Box 1   Example Dutch reference style of author with ‘van in the surname

 HOUT, R. VAN

1980 De studie van stadsdialect: van dialektologie, empirische linguistiek en sociolinguistiek.

Toegepaste Taalkunde in Artikelen 8, 143-162.

HOUT, R. VAN

1989 De structuur van taalvariatie. Een sociolinguïstisch onderzoek naar het stadsdialect

van Nijmegen. Dordrecht: Foris Publications.

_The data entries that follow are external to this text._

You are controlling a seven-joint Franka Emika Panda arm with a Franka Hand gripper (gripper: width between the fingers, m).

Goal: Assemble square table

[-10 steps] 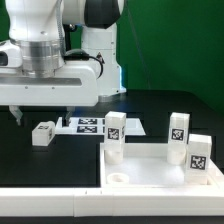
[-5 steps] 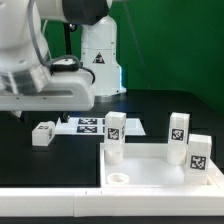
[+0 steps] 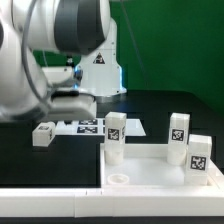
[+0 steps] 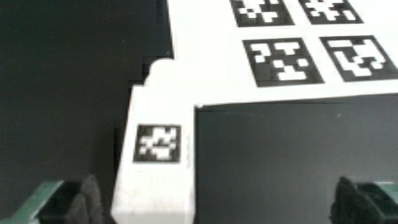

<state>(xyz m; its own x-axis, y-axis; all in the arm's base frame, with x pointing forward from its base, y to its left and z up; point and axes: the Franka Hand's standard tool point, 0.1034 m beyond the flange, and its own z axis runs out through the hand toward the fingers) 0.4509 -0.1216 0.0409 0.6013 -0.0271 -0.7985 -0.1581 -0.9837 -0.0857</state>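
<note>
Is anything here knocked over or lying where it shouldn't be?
One thing stands out: a leg lies on its side on the black table, beside the marker board, while three other legs stand upright on the square tray-like top. Nothing looks spilled or broken.

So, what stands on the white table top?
Three tagged legs stand upright on the table top; one corner hole is free. Whatever lies under the legs is covered.
</note>
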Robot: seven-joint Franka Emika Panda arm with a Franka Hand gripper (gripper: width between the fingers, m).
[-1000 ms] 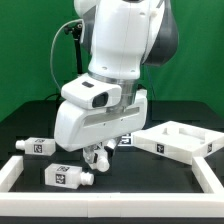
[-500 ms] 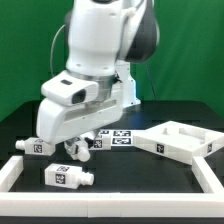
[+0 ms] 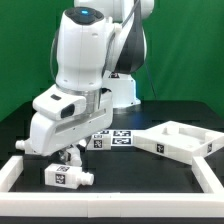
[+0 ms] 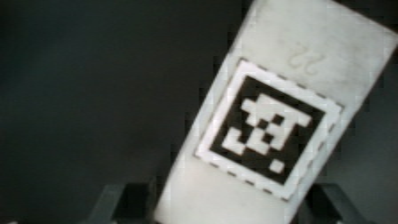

If the Dutch football players mentioned above had each written something in a newspaper last week they would be found in the reference list of a paper by a sport psychologist or media studies researcher as:

Nistelrooij, R. van (2011)           

Sar, E. van der (2011)

Vaart, R. van der (2011)

Meijer (2009: 67) noted that in Belgium, where many people speak Flemish, a variant of Dutch, “it is customary to alphabetize under “V” anyway”.  Thus the action-film hero Jean-Claude Van Damme from Brussels (Belgium) whose real name is Jean-Claude Van Varenberg would always be listed in a reference list based on the Harvard under ‘V’.

Surnames of immigrants in English-speaking countries – Family names of Dutch emigrants often changed to suit the local style.  So in the United States we find medical sociologist Ray DeVries, the cyclist Christian Vande Velde, Gloria Vanderbilt and in France the French golfer Jean Van de Velde.  These ‘foreign’ names would be listed under the particle.  So alphabetically Vande Velde is listed after Vanderbuilt (Box 2).
Box 2  Examples of referencing Flemish, Dutch and German authors in English

German names Beethoven, L. van (1817) etc. etc.Beethoven van, L. (1817) etc.
Dutch / Belgium names Gogh, Vincent, van (1891) etc. etc.Van Damme, Jean-Claude (2002) etc.

Or keeping the family name and particle together:

van* Gogh, Vincent (1891) etc.

Van Damme, Jean-Claude (2002) etc.

North-American names Vanderbuilt, G. (1998) etc.Vande Velde, C. (2010) etc.

Legend: * note no capital for ‘v’.

Often academic journals will list all names in alphabetical order of the particle, in the same way the UK telephone directory does.  Thus van Teijlingen is listed under ‘V’. One final piece of advice for academic authors is the reminder to always check the author instructions of the journal you are targeting for its reference style. 

Edwin van Teijlingen

Bournemouth University

 

References:

Bett, W.R., 1953, The preparation and writing of medical papers for publication, London: Menley & James.

Hout, R. van, 1992, Het sociolinguïstisch onderzoek van taalvariatie in stadsdialecten (In Dutch: Socio-linguistic research into language variations in city dialects), Taal en Tongval Special Issue 5: 48-65 (available at: www.meertens.knaw.nl/taalentongval/artikelen/VanHout.pdf ). 

Meijer, E., 2009 The apacite package: Citation and reference list with LATEX and BibTEX according to the rules of the American Psychological Association, available at:   http://ctan.sqsol.co.uk/biblio/bibtex/contrib/apacite/apacite.pdf

Teijlingen, E. van, 2004, Referencing Dutch, German and Flemish names in English, Medical Sociology News 30(1): 42-44 (copy is available from BURO at: http://eprints.bournemouth.ac.uk/11930/2/Referencing_Dutch_Flemish_names.pdf).

Trask, R.L., 2002, Mind the Gaffe: The Penguin Guide to Common Errors in English, London: Penguin.